### THE TASK
Filter the listing for lines containing "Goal".

BEGIN RECORDS FOR THIS TASK

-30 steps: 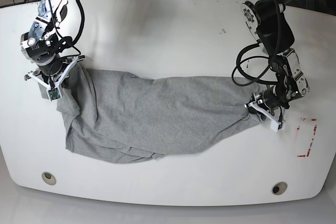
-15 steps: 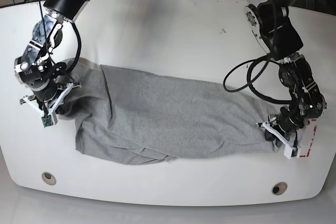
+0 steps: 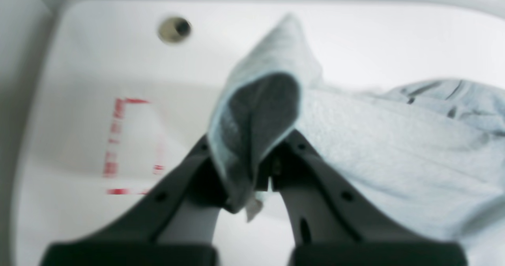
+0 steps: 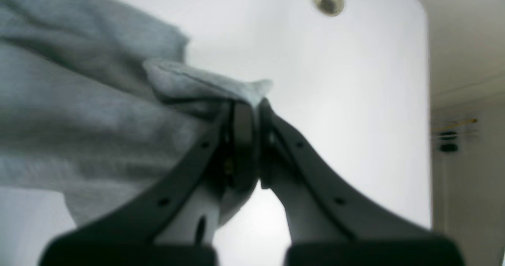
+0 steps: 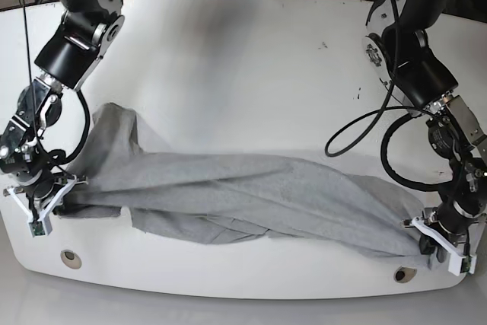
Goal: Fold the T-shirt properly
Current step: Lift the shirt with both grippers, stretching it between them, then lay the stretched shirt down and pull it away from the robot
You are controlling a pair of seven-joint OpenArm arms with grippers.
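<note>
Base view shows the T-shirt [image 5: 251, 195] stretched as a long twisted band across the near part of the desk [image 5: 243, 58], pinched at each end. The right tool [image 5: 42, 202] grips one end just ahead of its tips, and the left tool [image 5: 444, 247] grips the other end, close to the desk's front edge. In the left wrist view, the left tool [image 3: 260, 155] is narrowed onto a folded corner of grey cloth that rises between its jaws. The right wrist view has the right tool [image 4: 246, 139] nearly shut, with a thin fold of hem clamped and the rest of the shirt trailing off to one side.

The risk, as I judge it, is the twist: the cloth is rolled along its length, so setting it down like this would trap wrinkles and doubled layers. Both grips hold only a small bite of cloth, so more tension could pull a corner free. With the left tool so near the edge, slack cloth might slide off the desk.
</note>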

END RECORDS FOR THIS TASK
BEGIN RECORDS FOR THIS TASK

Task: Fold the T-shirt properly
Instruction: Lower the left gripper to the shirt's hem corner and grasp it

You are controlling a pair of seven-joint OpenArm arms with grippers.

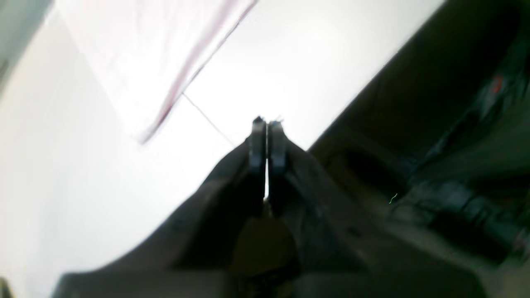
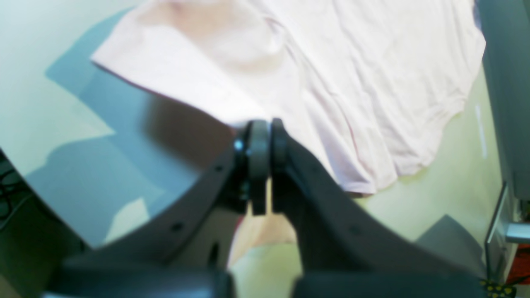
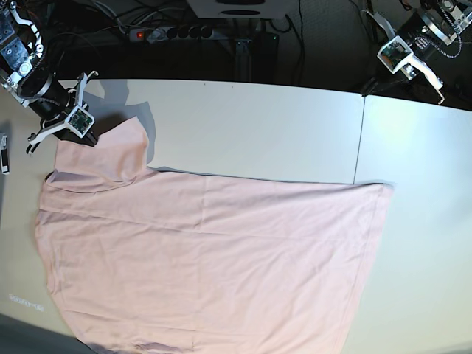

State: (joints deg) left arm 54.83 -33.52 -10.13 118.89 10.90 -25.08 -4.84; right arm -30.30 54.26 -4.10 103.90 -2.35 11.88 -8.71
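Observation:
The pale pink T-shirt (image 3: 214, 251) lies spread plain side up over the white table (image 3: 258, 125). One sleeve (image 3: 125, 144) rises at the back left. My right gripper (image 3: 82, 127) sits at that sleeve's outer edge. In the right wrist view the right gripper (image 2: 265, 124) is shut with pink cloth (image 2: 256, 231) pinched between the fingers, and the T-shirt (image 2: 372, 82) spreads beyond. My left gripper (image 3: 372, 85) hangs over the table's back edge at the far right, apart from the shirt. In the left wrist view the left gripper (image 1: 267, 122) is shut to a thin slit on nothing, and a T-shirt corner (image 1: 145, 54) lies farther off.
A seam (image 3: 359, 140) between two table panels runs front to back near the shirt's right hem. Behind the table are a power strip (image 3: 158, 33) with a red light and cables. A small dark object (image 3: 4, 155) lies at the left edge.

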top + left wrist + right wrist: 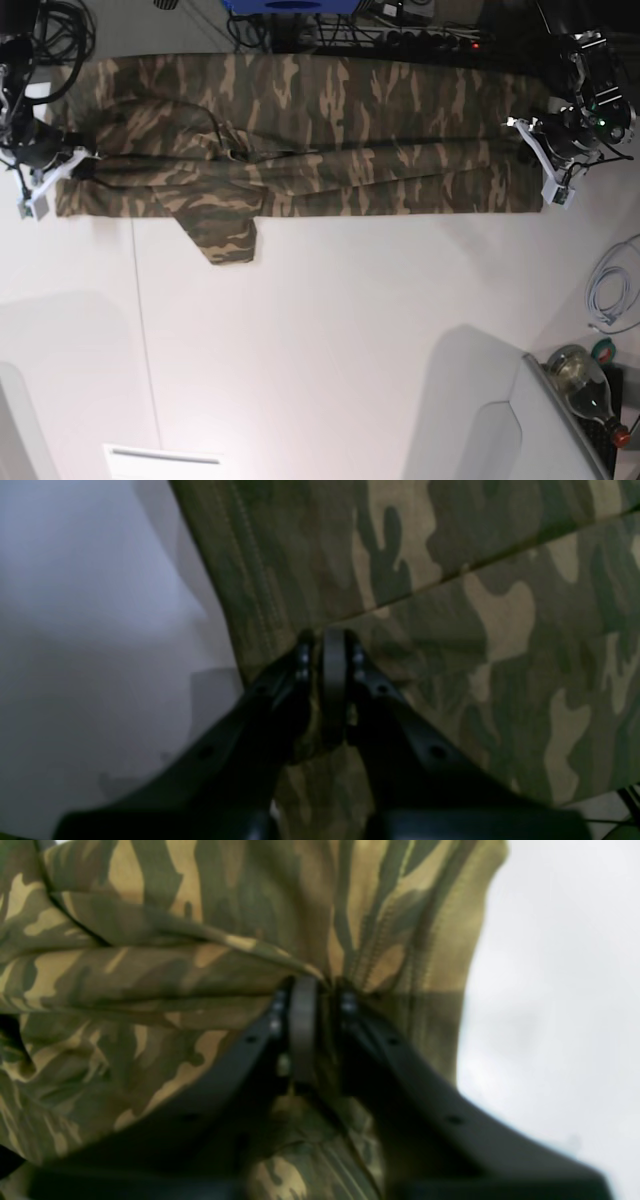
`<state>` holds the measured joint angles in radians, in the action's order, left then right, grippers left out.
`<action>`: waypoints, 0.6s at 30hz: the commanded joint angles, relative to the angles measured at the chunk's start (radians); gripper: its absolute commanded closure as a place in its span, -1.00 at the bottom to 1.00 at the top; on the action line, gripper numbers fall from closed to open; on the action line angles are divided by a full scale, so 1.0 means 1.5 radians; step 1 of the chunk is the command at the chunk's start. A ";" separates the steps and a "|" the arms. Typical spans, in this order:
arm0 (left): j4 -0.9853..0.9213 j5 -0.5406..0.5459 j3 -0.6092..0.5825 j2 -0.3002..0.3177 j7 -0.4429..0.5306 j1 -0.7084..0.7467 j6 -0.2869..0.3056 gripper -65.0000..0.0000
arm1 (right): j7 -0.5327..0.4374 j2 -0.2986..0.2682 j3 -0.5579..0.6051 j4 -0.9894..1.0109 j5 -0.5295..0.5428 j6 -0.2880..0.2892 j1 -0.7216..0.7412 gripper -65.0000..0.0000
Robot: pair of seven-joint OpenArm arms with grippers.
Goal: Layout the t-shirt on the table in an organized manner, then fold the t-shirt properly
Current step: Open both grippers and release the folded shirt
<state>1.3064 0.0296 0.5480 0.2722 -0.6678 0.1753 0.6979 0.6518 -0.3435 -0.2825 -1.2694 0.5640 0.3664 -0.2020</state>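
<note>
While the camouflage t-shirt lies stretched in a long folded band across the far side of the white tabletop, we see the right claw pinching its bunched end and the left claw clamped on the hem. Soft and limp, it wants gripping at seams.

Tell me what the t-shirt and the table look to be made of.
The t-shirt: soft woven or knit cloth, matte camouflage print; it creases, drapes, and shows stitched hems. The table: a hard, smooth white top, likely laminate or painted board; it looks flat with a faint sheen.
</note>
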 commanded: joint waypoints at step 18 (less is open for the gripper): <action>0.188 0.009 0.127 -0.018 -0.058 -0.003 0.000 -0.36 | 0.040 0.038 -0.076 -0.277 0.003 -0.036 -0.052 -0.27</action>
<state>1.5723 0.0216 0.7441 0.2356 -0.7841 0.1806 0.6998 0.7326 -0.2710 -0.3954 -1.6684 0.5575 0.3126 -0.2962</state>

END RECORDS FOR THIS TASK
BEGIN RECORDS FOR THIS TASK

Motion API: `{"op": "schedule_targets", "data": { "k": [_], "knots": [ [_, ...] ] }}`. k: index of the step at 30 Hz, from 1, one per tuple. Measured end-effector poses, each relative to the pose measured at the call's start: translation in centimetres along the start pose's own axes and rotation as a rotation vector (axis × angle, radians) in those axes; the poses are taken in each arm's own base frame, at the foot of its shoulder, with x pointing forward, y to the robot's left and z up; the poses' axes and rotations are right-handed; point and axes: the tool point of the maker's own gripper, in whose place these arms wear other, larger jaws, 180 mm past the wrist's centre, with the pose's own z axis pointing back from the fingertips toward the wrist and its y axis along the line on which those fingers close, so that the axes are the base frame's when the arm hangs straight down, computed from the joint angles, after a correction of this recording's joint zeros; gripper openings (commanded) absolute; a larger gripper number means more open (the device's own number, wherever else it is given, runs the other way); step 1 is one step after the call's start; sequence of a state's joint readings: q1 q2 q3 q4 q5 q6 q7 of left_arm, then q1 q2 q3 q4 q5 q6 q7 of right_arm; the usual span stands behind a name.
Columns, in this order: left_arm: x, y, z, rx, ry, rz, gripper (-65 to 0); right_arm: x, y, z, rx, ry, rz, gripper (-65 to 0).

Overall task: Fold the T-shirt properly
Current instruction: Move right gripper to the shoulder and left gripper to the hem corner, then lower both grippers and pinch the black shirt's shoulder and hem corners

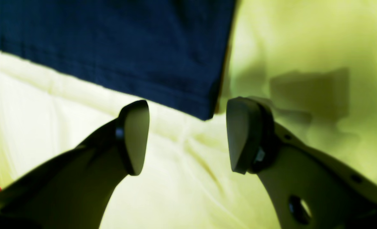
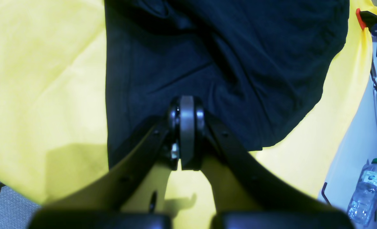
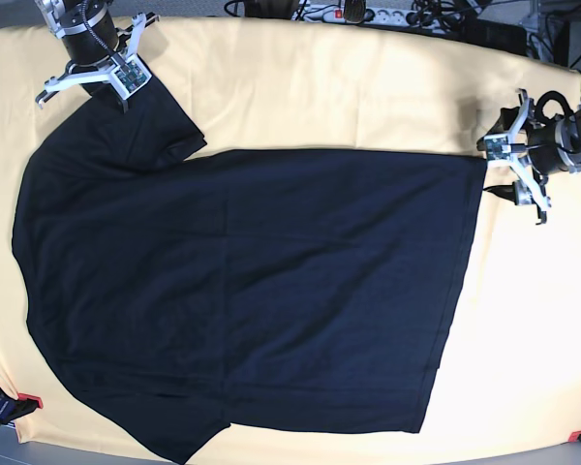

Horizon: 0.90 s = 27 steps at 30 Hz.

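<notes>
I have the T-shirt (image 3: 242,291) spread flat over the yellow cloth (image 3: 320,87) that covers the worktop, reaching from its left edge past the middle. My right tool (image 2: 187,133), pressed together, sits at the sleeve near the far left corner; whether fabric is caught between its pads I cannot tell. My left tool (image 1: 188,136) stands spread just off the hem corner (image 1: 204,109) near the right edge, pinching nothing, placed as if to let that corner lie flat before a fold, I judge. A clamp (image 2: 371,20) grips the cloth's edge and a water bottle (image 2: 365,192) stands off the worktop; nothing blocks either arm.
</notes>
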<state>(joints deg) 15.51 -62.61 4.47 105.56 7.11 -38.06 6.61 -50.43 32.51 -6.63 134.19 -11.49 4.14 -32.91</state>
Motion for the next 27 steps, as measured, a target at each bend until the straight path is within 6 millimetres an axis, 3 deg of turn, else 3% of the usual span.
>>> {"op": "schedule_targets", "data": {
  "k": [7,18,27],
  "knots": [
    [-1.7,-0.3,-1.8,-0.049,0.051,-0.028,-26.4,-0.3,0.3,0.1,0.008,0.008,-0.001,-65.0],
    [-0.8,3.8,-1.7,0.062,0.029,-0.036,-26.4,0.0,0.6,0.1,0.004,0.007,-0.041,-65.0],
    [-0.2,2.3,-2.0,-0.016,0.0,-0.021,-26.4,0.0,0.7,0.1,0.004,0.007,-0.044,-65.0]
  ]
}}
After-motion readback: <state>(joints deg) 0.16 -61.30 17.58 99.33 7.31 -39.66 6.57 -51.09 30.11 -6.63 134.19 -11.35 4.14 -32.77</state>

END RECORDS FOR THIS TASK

### SOLVED EXERCISE
Goal: Fold the T-shirt properly
Goal: Layout the t-shirt on the table in an organized manner, then fold the t-shirt properly

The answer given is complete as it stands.